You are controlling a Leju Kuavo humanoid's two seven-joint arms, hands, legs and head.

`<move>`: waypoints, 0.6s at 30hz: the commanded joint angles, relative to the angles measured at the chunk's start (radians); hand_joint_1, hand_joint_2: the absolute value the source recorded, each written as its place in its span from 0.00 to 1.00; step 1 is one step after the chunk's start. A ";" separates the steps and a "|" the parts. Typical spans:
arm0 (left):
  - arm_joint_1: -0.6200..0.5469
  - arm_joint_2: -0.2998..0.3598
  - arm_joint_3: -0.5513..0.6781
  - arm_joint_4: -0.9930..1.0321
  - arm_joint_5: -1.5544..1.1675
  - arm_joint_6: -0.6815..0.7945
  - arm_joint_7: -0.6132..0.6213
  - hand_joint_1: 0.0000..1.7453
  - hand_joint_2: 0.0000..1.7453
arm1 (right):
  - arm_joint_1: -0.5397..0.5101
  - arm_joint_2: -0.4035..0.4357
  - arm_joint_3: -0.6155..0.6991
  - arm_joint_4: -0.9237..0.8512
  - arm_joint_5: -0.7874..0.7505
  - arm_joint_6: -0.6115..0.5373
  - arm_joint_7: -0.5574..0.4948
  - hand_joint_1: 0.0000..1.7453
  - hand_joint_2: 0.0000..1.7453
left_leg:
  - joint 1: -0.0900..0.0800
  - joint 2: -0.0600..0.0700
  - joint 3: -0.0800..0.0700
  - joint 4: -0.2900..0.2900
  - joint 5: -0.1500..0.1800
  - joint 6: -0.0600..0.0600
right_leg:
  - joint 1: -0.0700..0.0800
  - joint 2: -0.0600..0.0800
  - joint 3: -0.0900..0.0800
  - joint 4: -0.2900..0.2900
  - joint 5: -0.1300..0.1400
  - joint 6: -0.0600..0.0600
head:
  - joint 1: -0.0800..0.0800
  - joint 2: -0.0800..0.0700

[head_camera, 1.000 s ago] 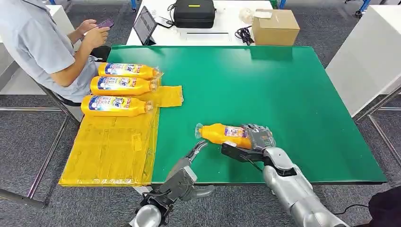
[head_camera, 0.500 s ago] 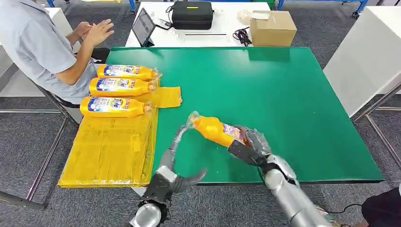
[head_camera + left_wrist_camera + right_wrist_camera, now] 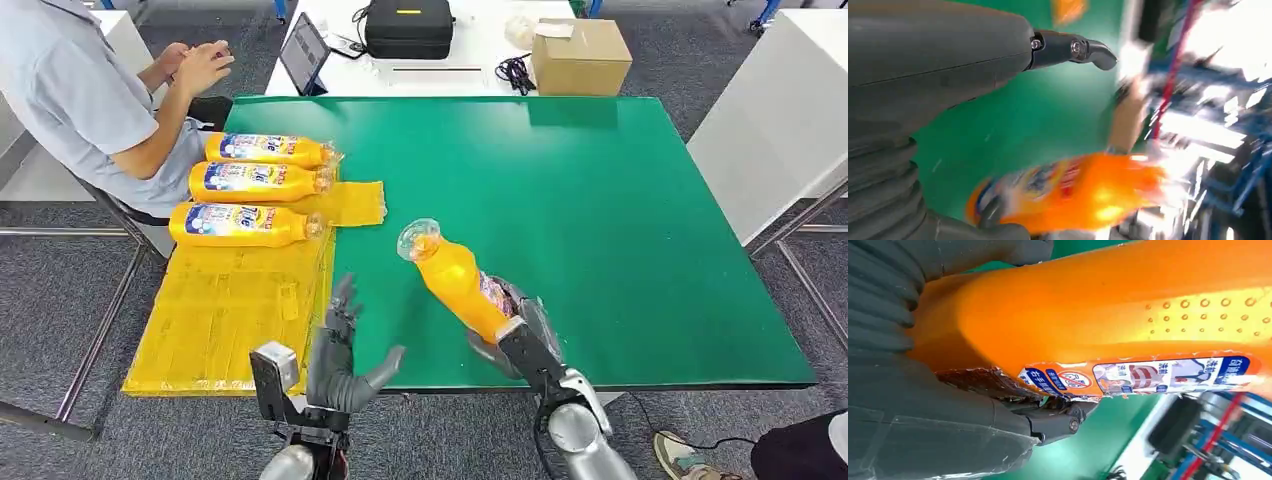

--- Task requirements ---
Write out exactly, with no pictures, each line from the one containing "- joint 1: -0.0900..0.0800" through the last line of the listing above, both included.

--- Solution to the problem ---
  - joint 1: -0.0900..0.0800
  - joint 2: -0.0600..0.0700
  - joint 3: -0.0800..0.0700
  - joint 4: -0.2900..0.2900
  - joint 5: -0.1500..0.1800
  - joint 6: -0.0600..0.0600
right_leg:
  - joint 1: -0.0700..0.0800
  - joint 2: -0.0600..0.0800
  - joint 3: -0.0900..0.0800
  - joint 4: -0.2900..0.2900
  - joint 5: -0.1300..0.1400
  - joint 6: -0.0600..0.0600
head:
  - joint 1: -0.0800..0.0800
  - joint 2: -0.0800..0.0700

[head_camera, 1.000 s ago] 
[head_camera, 0.500 s ago] 
[head_camera + left_wrist_camera + right_wrist_camera, now] 

The response is now done.